─── Data to examine

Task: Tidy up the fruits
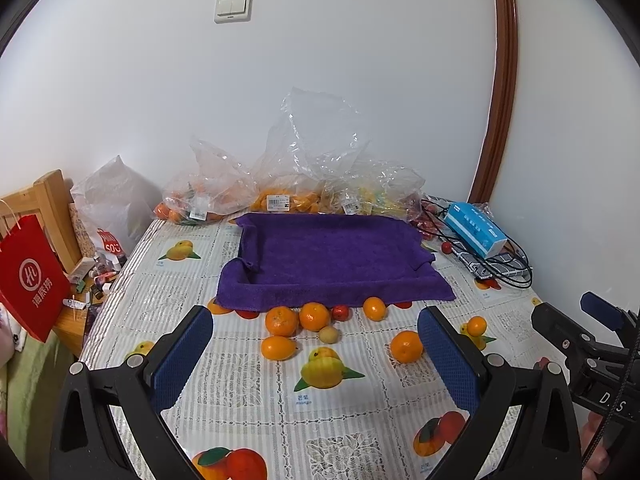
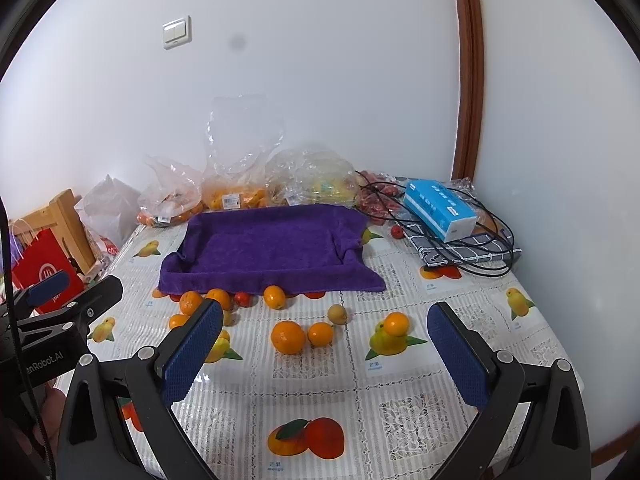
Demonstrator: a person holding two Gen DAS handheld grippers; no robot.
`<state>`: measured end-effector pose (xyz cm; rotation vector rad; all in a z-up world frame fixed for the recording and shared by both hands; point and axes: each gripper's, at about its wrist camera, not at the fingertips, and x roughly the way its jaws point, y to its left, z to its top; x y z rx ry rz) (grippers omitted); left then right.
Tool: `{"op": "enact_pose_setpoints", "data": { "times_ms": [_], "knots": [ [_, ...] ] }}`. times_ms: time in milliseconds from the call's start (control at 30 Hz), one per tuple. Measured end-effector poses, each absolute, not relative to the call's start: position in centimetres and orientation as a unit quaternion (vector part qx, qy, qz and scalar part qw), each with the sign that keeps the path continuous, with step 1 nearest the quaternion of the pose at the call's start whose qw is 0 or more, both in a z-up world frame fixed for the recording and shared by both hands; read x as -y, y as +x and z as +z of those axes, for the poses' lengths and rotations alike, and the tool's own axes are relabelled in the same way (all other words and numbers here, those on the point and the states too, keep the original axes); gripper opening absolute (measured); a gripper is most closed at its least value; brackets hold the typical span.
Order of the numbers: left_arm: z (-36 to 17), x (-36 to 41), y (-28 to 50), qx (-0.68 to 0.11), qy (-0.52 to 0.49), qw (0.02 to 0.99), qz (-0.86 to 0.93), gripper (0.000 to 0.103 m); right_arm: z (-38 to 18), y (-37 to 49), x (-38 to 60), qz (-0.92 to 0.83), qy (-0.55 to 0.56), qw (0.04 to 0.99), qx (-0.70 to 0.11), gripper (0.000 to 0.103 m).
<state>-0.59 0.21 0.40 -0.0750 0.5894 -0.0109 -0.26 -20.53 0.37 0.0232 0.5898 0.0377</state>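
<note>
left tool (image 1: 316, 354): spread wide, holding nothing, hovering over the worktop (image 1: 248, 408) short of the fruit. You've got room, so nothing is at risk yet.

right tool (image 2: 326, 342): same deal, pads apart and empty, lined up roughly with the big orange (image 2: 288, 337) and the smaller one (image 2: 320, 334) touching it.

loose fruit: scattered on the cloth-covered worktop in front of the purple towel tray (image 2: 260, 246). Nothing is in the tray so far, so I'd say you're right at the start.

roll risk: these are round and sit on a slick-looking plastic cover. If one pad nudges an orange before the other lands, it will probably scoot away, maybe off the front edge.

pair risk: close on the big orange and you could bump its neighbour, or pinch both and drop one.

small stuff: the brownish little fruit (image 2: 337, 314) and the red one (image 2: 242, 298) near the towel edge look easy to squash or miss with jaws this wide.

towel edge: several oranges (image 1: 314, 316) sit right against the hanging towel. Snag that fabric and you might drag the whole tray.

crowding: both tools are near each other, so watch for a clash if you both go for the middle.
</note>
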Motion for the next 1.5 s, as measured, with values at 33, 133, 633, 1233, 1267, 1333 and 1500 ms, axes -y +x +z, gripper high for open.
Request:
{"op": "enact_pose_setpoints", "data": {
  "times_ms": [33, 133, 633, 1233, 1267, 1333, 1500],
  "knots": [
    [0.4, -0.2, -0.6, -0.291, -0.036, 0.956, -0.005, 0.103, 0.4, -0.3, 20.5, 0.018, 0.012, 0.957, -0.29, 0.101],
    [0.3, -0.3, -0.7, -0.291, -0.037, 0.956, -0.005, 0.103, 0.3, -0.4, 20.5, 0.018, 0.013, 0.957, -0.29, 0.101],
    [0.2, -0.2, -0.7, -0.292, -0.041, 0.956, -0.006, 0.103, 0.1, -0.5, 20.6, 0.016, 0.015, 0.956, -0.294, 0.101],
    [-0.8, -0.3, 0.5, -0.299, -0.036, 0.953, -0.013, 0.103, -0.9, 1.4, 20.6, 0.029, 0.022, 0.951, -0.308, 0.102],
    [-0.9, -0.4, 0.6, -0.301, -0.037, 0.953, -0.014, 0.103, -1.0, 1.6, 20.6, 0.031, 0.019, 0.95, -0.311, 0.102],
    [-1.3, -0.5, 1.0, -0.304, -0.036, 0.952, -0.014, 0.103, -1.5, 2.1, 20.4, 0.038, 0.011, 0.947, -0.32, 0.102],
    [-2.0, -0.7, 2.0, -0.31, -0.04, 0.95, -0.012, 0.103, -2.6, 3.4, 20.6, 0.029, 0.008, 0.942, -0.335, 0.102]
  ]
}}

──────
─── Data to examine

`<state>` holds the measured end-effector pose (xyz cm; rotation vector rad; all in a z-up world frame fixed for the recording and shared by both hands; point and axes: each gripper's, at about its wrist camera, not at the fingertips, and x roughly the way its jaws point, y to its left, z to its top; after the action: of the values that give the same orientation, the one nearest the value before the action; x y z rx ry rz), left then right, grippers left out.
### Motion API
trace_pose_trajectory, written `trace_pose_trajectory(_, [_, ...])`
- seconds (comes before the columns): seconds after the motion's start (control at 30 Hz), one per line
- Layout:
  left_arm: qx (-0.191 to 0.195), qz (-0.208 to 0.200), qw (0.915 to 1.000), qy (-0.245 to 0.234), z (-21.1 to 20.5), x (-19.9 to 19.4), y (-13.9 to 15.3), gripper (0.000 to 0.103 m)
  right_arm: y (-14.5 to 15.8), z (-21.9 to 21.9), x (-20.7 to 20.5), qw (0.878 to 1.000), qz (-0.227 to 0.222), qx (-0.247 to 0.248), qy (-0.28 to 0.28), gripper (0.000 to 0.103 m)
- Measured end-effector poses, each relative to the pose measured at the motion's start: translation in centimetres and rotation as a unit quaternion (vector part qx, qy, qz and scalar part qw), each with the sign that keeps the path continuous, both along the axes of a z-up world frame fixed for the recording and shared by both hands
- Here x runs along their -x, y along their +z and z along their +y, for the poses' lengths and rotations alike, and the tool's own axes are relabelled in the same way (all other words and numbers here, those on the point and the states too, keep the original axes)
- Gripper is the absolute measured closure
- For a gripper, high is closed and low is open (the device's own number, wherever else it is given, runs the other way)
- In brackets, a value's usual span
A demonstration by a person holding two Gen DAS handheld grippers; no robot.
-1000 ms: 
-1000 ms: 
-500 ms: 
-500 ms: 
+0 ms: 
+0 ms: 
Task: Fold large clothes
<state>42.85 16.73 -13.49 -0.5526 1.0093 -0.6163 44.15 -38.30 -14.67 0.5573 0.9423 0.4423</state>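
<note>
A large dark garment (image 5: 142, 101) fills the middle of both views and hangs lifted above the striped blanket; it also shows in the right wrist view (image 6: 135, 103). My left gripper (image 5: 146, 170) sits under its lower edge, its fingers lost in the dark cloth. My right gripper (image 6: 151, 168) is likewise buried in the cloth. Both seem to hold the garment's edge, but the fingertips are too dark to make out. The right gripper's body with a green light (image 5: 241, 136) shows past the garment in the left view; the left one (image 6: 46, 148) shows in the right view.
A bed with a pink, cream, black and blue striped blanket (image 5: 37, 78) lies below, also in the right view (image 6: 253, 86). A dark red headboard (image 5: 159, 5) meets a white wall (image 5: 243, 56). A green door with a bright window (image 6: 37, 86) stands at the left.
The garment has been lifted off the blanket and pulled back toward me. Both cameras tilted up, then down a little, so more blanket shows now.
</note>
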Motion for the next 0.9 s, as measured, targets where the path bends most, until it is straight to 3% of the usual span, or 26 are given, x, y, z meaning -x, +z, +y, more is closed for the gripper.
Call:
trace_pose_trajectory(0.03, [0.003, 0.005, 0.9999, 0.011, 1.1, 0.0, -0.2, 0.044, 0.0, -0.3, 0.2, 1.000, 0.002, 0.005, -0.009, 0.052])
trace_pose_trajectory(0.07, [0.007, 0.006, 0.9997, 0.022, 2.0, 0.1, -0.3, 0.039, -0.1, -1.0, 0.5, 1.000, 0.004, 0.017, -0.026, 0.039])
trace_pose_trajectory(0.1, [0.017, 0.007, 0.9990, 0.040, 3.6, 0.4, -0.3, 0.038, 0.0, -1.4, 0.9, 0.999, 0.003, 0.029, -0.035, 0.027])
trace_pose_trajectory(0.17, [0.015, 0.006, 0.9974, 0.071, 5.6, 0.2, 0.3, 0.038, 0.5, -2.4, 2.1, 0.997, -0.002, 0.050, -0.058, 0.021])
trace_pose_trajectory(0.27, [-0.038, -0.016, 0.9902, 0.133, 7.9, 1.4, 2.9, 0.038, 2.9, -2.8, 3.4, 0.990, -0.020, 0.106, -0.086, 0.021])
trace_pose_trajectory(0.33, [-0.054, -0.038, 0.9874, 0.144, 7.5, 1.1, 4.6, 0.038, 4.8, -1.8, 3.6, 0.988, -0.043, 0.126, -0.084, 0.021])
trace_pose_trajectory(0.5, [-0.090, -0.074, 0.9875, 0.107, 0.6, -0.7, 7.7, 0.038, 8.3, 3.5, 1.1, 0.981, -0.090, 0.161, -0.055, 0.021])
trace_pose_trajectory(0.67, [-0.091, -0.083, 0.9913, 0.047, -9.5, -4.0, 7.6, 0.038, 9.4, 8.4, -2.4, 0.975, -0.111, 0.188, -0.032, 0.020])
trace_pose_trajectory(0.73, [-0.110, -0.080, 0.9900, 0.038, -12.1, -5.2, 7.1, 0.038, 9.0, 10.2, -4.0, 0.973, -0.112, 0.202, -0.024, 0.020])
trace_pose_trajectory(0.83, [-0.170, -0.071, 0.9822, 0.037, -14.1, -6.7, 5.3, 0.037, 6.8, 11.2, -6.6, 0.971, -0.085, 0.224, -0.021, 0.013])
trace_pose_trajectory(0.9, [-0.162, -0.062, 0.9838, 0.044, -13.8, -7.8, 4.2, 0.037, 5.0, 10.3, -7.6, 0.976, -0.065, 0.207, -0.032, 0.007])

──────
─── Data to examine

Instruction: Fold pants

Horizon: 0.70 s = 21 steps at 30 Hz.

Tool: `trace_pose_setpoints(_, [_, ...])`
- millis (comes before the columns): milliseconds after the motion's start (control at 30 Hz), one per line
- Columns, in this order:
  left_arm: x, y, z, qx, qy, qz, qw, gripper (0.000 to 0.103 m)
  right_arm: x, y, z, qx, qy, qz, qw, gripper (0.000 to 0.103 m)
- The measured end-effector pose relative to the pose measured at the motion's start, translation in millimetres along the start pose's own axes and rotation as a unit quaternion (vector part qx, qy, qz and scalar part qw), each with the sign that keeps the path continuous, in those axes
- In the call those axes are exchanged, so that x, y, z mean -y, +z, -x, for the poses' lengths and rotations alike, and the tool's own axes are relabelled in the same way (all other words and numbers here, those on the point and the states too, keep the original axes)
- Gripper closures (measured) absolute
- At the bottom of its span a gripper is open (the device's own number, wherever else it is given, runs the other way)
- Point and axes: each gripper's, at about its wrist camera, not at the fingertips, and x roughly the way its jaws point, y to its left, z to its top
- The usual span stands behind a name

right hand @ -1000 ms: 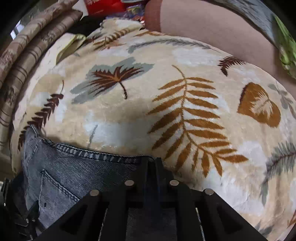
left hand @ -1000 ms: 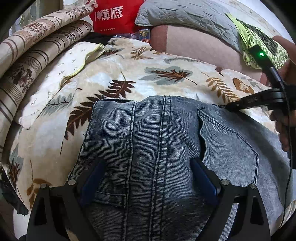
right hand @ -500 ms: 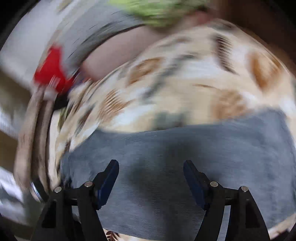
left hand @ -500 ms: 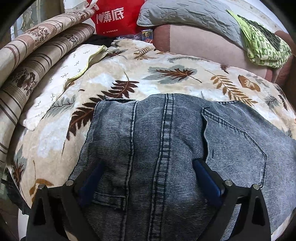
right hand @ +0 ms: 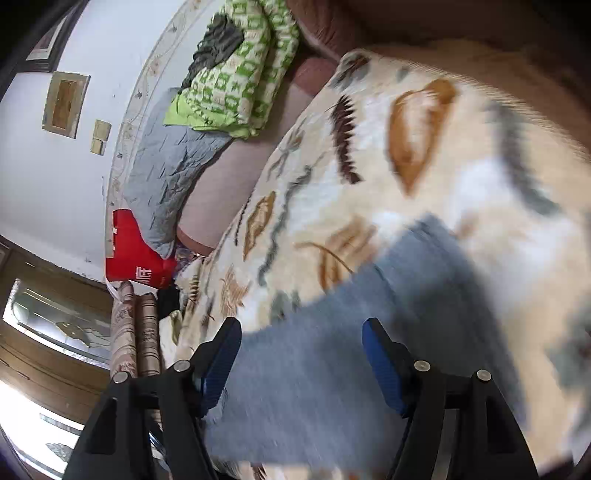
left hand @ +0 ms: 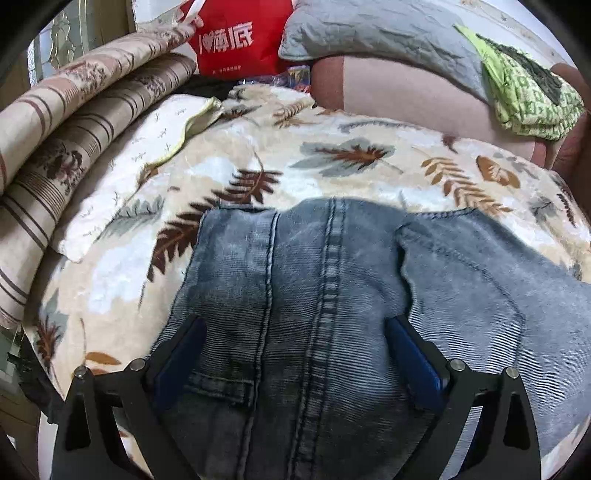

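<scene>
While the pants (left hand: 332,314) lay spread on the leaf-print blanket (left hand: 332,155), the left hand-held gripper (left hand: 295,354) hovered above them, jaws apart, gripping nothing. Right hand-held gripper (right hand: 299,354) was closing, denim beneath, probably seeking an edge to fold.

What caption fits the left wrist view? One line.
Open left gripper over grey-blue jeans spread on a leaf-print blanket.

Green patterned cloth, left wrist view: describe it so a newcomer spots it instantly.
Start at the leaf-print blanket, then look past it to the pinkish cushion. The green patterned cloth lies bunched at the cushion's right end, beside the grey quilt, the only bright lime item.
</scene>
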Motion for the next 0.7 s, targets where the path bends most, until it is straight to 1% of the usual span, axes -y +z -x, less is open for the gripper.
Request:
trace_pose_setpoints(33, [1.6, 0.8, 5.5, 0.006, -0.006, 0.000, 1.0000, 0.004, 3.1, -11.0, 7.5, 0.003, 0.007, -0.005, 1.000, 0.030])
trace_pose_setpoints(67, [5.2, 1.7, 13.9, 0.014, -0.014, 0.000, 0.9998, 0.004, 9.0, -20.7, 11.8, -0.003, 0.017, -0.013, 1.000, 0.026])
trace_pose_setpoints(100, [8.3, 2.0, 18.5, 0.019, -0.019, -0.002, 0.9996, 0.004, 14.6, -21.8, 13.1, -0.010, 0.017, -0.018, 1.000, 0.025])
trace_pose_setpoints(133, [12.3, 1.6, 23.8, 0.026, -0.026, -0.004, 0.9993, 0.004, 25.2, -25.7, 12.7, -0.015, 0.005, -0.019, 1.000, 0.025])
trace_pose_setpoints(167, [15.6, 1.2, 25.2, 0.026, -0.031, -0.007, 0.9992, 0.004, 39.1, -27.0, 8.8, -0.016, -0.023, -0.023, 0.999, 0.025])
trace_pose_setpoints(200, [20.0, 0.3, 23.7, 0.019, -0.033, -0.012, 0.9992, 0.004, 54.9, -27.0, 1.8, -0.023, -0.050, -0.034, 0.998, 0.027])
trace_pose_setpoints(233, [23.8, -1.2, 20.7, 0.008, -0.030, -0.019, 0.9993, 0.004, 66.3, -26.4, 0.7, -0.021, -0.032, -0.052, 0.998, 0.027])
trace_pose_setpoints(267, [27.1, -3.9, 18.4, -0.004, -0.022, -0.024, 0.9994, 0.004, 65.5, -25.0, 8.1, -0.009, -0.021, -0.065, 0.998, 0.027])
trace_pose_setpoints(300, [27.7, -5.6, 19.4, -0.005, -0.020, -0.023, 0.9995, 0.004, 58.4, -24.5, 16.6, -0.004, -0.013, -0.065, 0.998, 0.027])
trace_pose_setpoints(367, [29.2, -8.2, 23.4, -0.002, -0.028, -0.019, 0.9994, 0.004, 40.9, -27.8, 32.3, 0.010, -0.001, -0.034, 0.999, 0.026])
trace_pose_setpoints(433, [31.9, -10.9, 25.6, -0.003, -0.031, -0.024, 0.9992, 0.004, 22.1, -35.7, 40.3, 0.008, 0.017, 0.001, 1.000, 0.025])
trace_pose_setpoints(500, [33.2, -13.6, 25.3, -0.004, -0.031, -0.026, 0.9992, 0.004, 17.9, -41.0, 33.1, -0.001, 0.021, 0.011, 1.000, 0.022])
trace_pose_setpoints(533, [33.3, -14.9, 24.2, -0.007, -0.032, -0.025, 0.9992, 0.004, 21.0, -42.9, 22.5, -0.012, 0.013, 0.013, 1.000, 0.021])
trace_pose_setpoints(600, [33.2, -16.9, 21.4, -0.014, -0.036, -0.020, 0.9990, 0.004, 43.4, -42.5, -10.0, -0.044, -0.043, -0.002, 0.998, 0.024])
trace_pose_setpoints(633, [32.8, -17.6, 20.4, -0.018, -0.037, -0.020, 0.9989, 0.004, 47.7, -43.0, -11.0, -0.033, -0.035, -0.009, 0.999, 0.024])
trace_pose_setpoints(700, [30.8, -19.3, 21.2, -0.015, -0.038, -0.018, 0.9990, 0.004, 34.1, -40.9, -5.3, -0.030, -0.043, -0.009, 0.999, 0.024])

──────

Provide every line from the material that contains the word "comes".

- seconds (comes before the columns): seconds after the motion's start (control at 30 Hz), one per line
- millis (comes before the columns): milliseconds after the motion's start (control at 30 Hz), one per line

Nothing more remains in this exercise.